What to produce
Could you transcribe all of the data word for word?

───── Supplied data ─────

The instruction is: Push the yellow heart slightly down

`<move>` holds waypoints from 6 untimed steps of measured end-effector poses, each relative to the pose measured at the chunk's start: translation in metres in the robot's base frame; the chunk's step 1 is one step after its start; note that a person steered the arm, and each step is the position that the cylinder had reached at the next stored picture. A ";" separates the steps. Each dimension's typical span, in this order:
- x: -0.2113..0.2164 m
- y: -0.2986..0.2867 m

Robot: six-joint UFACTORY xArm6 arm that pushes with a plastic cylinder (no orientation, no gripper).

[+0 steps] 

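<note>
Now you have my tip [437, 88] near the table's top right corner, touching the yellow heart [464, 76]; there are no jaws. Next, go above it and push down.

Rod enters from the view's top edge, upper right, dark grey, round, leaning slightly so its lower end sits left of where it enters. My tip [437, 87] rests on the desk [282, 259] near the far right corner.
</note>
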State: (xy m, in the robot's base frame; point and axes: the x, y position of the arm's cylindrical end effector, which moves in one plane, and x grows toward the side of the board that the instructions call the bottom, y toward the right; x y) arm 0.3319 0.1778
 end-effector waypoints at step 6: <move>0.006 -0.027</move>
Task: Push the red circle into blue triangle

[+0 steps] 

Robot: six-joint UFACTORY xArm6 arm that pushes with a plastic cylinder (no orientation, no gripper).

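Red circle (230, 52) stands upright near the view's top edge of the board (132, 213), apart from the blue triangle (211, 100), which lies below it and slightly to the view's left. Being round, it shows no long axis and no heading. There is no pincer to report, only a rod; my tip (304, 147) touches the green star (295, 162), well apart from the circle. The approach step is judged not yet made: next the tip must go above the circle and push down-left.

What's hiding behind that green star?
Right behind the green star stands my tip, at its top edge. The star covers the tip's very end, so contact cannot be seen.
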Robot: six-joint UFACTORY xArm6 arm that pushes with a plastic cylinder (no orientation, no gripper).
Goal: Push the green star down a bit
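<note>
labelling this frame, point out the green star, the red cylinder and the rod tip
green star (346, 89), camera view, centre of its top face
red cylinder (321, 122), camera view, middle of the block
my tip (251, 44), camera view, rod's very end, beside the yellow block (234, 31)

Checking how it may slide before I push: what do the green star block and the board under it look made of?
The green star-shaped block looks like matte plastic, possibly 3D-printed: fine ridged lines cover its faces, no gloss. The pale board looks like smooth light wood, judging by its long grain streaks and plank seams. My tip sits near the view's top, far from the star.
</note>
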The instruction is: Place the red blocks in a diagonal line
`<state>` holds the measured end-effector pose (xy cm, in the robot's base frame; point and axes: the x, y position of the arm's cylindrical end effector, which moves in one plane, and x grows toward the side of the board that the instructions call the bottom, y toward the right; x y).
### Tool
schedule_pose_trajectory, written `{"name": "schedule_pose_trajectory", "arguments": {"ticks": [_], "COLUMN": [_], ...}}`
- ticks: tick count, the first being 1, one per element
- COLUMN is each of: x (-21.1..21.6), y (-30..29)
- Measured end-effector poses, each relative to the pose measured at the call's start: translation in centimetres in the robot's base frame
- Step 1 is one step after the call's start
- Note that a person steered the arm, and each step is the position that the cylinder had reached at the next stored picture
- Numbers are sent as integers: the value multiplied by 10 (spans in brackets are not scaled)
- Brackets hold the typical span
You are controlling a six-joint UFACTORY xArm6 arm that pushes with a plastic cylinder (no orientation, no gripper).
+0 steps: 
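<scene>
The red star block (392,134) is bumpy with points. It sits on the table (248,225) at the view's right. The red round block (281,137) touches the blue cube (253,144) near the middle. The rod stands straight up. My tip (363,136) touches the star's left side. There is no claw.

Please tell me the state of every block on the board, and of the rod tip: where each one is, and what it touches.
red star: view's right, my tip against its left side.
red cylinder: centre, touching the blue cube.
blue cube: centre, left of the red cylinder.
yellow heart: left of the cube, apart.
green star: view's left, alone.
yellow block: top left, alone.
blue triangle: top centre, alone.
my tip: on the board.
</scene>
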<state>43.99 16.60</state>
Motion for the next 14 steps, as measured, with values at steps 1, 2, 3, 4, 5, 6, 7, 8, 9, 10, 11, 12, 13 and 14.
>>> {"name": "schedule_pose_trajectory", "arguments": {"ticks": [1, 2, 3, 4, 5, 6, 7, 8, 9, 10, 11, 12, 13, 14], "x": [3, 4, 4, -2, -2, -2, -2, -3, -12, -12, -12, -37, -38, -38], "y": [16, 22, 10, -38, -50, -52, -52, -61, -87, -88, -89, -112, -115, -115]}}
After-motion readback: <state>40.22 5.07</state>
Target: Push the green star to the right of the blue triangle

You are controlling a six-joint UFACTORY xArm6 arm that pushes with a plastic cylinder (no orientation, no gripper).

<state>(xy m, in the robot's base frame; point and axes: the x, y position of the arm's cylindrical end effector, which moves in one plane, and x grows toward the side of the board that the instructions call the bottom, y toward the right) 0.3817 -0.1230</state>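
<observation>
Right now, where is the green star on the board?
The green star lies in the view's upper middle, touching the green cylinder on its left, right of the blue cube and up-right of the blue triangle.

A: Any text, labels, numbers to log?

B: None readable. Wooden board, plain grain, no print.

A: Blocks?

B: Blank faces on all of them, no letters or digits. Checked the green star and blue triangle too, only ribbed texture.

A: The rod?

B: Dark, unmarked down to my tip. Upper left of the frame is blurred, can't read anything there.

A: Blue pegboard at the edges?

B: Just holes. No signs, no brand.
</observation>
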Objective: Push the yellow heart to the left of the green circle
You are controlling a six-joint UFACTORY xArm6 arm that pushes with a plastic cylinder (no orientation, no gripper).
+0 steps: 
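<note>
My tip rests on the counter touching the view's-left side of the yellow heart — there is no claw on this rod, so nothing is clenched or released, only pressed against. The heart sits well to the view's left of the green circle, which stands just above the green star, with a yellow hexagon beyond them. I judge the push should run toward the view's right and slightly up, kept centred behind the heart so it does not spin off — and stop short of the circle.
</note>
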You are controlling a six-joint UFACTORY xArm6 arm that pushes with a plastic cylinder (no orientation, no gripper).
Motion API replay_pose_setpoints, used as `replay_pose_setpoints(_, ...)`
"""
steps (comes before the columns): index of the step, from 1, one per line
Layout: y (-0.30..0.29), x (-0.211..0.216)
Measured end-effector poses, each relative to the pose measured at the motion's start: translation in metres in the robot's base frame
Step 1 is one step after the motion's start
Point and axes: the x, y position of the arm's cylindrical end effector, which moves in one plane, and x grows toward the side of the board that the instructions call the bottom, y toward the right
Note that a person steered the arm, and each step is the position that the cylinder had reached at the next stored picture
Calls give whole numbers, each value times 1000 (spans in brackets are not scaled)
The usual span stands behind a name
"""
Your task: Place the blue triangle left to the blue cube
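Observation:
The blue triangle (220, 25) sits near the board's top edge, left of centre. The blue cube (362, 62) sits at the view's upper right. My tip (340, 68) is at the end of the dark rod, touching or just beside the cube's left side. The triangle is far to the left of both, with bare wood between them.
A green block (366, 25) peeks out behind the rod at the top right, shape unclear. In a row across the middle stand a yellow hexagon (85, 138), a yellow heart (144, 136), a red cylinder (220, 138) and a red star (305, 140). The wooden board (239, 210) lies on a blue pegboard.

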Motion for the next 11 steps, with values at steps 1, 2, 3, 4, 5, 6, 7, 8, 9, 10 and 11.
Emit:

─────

Written solution
The instruction is: Push the yellow heart slightly down

`<move>` holds waypoints from 6 untimed steps of measured end-effector poses, each relative to the pose measured at the chunk's start: translation in metres in the robot's base frame; the chunk's step 1 is one step after its start; note that a person steered the arm, and each step is the position that the cylinder had reached at the next stored picture. A ";" separates the steps. Each dimension's typical span, in this order:
- x: -0.2113..0.2164 m
- y: -0.2986..0.2867 m

Robot: six-joint UFACTORY xArm6 arm that pushes with a plastic cylinder (no orientation, no gripper).

[+0 steps] 

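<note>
Now you have my tip [437, 88] near the table's top right corner, touching the yellow heart [464, 76]; there are no jaws. Next, go above it and push down.

Rod enters from the view's top edge, upper right, dark grey, round, leaning slightly so its lower end sits left of where it enters. My tip [437, 87] rests on the desk [282, 259] near the far right corner.
</note>
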State: (xy m, in the robot's base frame; point and axes: the x, y position of the arm's cylindrical end effector, which moves in one plane, and x grows toward the side of the board that the instructions call the bottom, y toward the right; x y) arm 0.3319 0.1778
 end-effector waypoints at step 6: <move>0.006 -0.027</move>
Task: Push the red circle into blue triangle

[+0 steps] 

Robot: six-joint UFACTORY xArm6 arm that pushes with a plastic cylinder (no orientation, no gripper).

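Red circle (230, 52) stands upright near the view's top edge of the board (132, 213), apart from the blue triangle (211, 100), which lies below it and slightly to the view's left. Being round, it shows no long axis and no heading. There is no pincer to report, only a rod; my tip (304, 147) touches the green star (295, 162), well apart from the circle. The approach step is judged not yet made: next the tip must go above the circle and push down-left.

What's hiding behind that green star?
Right behind the green star stands my tip, at its top edge. The star covers the tip's very end, so contact cannot be seen.
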Robot: six-joint UFACTORY xArm6 arm that pushes with a plastic cylinder (no orientation, no gripper).
Goal: Push the green star down a bit
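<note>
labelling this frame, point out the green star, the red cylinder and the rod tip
green star (346, 89), camera view, centre of its top face
red cylinder (321, 122), camera view, middle of the block
my tip (251, 44), camera view, rod's very end, beside the yellow block (234, 31)

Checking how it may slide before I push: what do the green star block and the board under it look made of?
The green star-shaped block looks like matte plastic, possibly 3D-printed: fine ridged lines cover its faces, no gloss. The pale board looks like smooth light wood, judging by its long grain streaks and plank seams. My tip sits near the view's top, far from the star.
</note>
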The instruction is: Place the red blocks in a diagonal line
`<state>` holds the measured end-effector pose (xy cm, in the robot's base frame; point and axes: the x, y position of the arm's cylindrical end effector, which moves in one plane, and x grows toward the side of the board that the instructions call the bottom, y toward the right; x y).
### Tool
schedule_pose_trajectory, written `{"name": "schedule_pose_trajectory", "arguments": {"ticks": [_], "COLUMN": [_], ...}}`
- ticks: tick count, the first being 1, one per element
- COLUMN is each of: x (-21.1..21.6), y (-30..29)
- Measured end-effector poses, each relative to the pose measured at the call's start: translation in centimetres in the robot's base frame
- Step 1 is one step after the call's start
- Note that a person steered the arm, and each step is the position that the cylinder had reached at the next stored picture
- Numbers are sent as integers: the value multiplied by 10 (spans in brackets are not scaled)
- Brackets hold the typical span
You are controlling a six-joint UFACTORY xArm6 arm that pushes with a plastic cylinder (no orientation, no gripper).
+0 steps: 
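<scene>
The red star block (392,134) is bumpy with points. It sits on the table (248,225) at the view's right. The red round block (281,137) touches the blue cube (253,144) near the middle. The rod stands straight up. My tip (363,136) touches the star's left side. There is no claw.

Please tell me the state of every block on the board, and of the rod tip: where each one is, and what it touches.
red star: view's right, my tip against its left side.
red cylinder: centre, touching the blue cube.
blue cube: centre, left of the red cylinder.
yellow heart: left of the cube, apart.
green star: view's left, alone.
yellow block: top left, alone.
blue triangle: top centre, alone.
my tip: on the board.
</scene>
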<state>43.99 16.60</state>
Motion for the next 14 steps, as measured, with values at steps 1, 2, 3, 4, 5, 6, 7, 8, 9, 10, 11, 12, 13 and 14.
>>> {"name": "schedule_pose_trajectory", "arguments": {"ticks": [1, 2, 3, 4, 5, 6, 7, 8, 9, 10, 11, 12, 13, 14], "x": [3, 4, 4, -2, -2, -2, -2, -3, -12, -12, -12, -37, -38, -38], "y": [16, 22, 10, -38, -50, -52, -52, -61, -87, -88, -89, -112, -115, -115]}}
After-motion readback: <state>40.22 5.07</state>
Target: Push the green star to the right of the blue triangle

You are controlling a six-joint UFACTORY xArm6 arm that pushes with a plastic cylinder (no orientation, no gripper).

<state>(xy m, in the robot's base frame; point and axes: the x, y position of the arm's cylindrical end effector, which moves in one plane, and x grows toward the side of the board that the instructions call the bottom, y toward the right) 0.3817 -0.1230</state>
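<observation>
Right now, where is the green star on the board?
The green star lies in the view's upper middle, touching the green cylinder on its left, right of the blue cube and up-right of the blue triangle.

A: Any text, labels, numbers to log?

B: None readable. Wooden board, plain grain, no print.

A: Blocks?

B: Blank faces on all of them, no letters or digits. Checked the green star and blue triangle too, only ribbed texture.

A: The rod?

B: Dark, unmarked down to my tip. Upper left of the frame is blurred, can't read anything there.

A: Blue pegboard at the edges?

B: Just holes. No signs, no brand.
</observation>
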Objective: Push the yellow heart to the left of the green circle
You are controlling a six-joint UFACTORY xArm6 arm that pushes with a plastic cylinder (no orientation, no gripper).
+0 steps: 
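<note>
My tip rests on the counter touching the view's-left side of the yellow heart — there is no claw on this rod, so nothing is clenched or released, only pressed against. The heart sits well to the view's left of the green circle, which stands just above the green star, with a yellow hexagon beyond them. I judge the push should run toward the view's right and slightly up, kept centred behind the heart so it does not spin off — and stop short of the circle.
</note>
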You are controlling a six-joint UFACTORY xArm6 arm that pushes with a plastic cylinder (no orientation, no gripper).
Motion API replay_pose_setpoints, used as `replay_pose_setpoints(_, ...)`
"""
steps (comes before the columns): index of the step, from 1, one per line
Layout: y (-0.30..0.29), x (-0.211..0.216)
Measured end-effector poses, each relative to the pose measured at the motion's start: translation in metres in the robot's base frame
Step 1 is one step after the motion's start
Point and axes: the x, y position of the arm's cylindrical end effector, which moves in one plane, and x grows toward the side of the board that the instructions call the bottom, y toward the right
Note that a person steered the arm, and each step is the position that the cylinder had reached at the next stored picture
Calls give whole numbers, each value times 1000 (spans in brackets are not scaled)
The usual span stands behind a name
"""
Your task: Place the blue triangle left to the blue cube
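Observation:
The blue triangle (220, 25) sits near the board's top edge, left of centre. The blue cube (362, 62) sits at the view's upper right. My tip (340, 68) is at the end of the dark rod, touching or just beside the cube's left side. The triangle is far to the left of both, with bare wood between them.
A green block (366, 25) peeks out behind the rod at the top right, shape unclear. In a row across the middle stand a yellow hexagon (85, 138), a yellow heart (144, 136), a red cylinder (220, 138) and a red star (305, 140). The wooden board (239, 210) lies on a blue pegboard.
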
Motion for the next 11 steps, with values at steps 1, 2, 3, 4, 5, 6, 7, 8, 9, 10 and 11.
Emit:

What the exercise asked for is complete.